Semantic folding

Semantic folding theory describes a procedure for encoding the semantics of natural language text in a semantically grounded binary representation. This approach provides a framework for modelling how language data is processed by the neocortex.[1]

Theory

Semantic folding theory draws inspiration from Douglas R. Hofstadter's Analogy as the Core of Cognition which suggests that the brain makes sense of the world by identifying and applying analogies.[2] The theory hypothesises that semantic data must therefore be introduced to the neocortex in such a form as to allow the application of a similarity measure and offers, as a solution, the sparse binary vector employing a two-dimensional topographic semantic space as a distributional reference frame. The theory builds on the computational theory of the human cortex known as hierarchical temporal memory (HTM), and positions itself as a complementary theory for the representation of language semantics.

A particular strength claimed by this approach is that the resulting binary representation enables complex semantic operations to be performed simply and efficiently at the most basic computational level.

Two-dimensional semantic space

Analogous to the structure of the neocortex, Semantic Folding theory posits the implementation of a semantic space as a two-dimensional grid. This grid is populated by context-vectors[note 1] in such a way as to place similar context-vectors closer to each other, for instance, by using competitive learning principles. This vector space model is presented in the theory as an equivalence to the well known word space model[3] described in the Information Retrieval literature.

Given a semantic space (implemented as described above) a word-vector[note 2] can be obtained for any given word Y by employing the following algorithm:

For each position X in the semantic map (where X represents cartesian coordinates)

    if the word Y is contained in the context-vector at position X
         then add 1 to the corresponding position in the word-vector for Y
    else 
         add 0 to the corresponding position in the word-vector for Y

The result of this process will be a word-vector containing all the contexts in which the word Y appears and will therefore be representative of the semantics of that word in the semantic space. It can be seen that the resulting word-vector is also in a sparse distributed representation (SDR) format [Schütze, 1993] & [Sahlgreen, 2006].[3][4] Some properties of word-SDRs that are of particular interest with respect to computational semantics are:[5]
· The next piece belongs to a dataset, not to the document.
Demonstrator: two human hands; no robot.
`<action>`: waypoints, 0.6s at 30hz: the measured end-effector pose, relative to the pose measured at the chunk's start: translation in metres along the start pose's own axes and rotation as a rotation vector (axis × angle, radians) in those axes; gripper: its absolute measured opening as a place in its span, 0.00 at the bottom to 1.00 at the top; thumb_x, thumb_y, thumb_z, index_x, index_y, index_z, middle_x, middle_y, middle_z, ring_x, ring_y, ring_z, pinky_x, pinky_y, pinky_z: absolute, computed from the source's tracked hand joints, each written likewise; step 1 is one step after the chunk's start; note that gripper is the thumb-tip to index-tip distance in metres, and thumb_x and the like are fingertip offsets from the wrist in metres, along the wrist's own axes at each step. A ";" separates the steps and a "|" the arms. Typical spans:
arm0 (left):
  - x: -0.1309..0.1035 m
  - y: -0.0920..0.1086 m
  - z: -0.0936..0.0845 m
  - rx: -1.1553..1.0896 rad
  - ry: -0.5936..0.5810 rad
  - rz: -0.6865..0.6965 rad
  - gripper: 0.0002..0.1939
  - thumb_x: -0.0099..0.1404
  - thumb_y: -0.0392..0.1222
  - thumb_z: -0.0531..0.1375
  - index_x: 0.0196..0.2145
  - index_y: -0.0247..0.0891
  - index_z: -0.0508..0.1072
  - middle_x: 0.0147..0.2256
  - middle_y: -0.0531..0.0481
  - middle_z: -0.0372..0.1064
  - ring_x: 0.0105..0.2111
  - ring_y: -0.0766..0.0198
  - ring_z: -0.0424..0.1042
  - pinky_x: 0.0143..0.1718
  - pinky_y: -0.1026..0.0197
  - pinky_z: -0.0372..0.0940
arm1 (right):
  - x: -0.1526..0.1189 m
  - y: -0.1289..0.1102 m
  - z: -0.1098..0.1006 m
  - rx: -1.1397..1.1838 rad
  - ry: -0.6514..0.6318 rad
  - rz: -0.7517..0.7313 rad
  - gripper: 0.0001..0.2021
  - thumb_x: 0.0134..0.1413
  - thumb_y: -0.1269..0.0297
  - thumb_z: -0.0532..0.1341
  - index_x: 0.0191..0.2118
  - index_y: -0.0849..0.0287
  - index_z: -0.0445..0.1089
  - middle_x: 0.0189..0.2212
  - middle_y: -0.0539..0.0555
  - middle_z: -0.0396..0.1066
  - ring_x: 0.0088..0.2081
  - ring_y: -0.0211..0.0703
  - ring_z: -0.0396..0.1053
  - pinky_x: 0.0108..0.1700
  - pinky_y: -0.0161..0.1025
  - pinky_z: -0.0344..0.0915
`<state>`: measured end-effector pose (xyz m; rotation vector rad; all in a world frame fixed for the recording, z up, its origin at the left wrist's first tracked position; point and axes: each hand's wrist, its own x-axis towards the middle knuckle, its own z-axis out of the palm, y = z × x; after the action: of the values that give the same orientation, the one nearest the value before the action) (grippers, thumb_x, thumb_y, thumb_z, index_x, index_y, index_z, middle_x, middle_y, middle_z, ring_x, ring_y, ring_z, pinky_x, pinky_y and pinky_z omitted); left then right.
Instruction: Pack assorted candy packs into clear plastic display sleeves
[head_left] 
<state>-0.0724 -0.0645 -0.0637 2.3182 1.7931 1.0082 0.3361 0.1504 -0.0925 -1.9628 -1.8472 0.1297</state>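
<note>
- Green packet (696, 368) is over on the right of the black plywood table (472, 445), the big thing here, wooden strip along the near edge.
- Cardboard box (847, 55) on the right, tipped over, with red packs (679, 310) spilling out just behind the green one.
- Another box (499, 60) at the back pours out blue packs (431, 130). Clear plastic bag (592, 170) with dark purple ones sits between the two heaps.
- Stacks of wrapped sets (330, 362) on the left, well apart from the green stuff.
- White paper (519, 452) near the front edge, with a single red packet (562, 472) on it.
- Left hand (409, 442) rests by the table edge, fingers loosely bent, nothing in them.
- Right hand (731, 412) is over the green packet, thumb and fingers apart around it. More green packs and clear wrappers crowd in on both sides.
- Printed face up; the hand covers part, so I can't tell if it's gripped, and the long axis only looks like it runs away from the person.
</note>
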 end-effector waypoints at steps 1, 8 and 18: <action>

  • high noise resistance: As a result of similar contexts being placed closer together in the underlying map, word-SDRs are highly tolerant of false or shifted "bits".
  • boolean logic: It is possible to manipulate word-SDRs in a meaningful way using boolean (OR, AND, exclusive-OR) and/or arithmetical (SUBtract) functions .
  • sub-sampling: Word-SDRs can be sub-sampled to a high degree without any appreciable loss of semantic information.
  • topological two-dimensional representation: The SDR representation maintains the topological distribution of the underlying map therefore words with similar meanings will have similar word-vectors. This suggests that a variety of measures can be applied to the calculation of semantic similarity, from a simple overlap of vector elements, to a range of distance measures such as: Euclidean distance, Hamming distance, Jaccard distance, cosine similarity, Levenshtein distance, Sørensen-Dice index, etc.

Semantic spaces

Semantic spaces[note 3][6] in the natural language domain aim to create representations of natural language that are capable of capturing meaning. The original motivation for semantic spaces stems from two core challenges of natural language: Vocabulary mismatch (the fact that the same meaning can be expressed in many ways) and ambiguity of natural language (the fact that the same term can have several meanings).

The application of semantic spaces in natural language processing (NLP) aims at overcoming limitations of rule-based or model-based approaches operating on the keyword level. The main drawback with these approaches is their brittleness, and the large manual effort required to create either rule-based NLP systems or training corpora for model learning.[7][8] Rule-based and machine learning-based models are fixed on the keyword level and break down if the vocabulary differs from that defined in the rules or from the training material used for the statistical models.

Research in semantic spaces dates back more than 20 years. In 1996, two papers were published that raised a lot of attention around the general idea of creating semantic spaces: latent semantic analysis[9] from Microsoft and Hyperspace Analogue to Language[10] from the University of California. However, their adoption was limited by the large computational effort required to construct and use those semantic spaces. A breakthrough with regard to the accuracy of modelling associative relations between words (e.g. "spider-web", "lighter-cigarette", as opposed to synonymous relations such as "whale-dolphin", "astronaut-driver") was achieved by explicit semantic analysis (ESA)[11] in 2007. ESA was a novel (non-machine learning) based approach that represented words in the form of vectors with 100,000 dimensions (where each dimension represents an Article in Wikipedia). However practical applications of the approach are limited due to the large number of required dimensions in the vectors.

More recently, advances in neural networking techniques in combination with other new approaches (tensors) led to a host of new recent developments: Word2vec[12] from Google and GloVe[13] from Stanford University.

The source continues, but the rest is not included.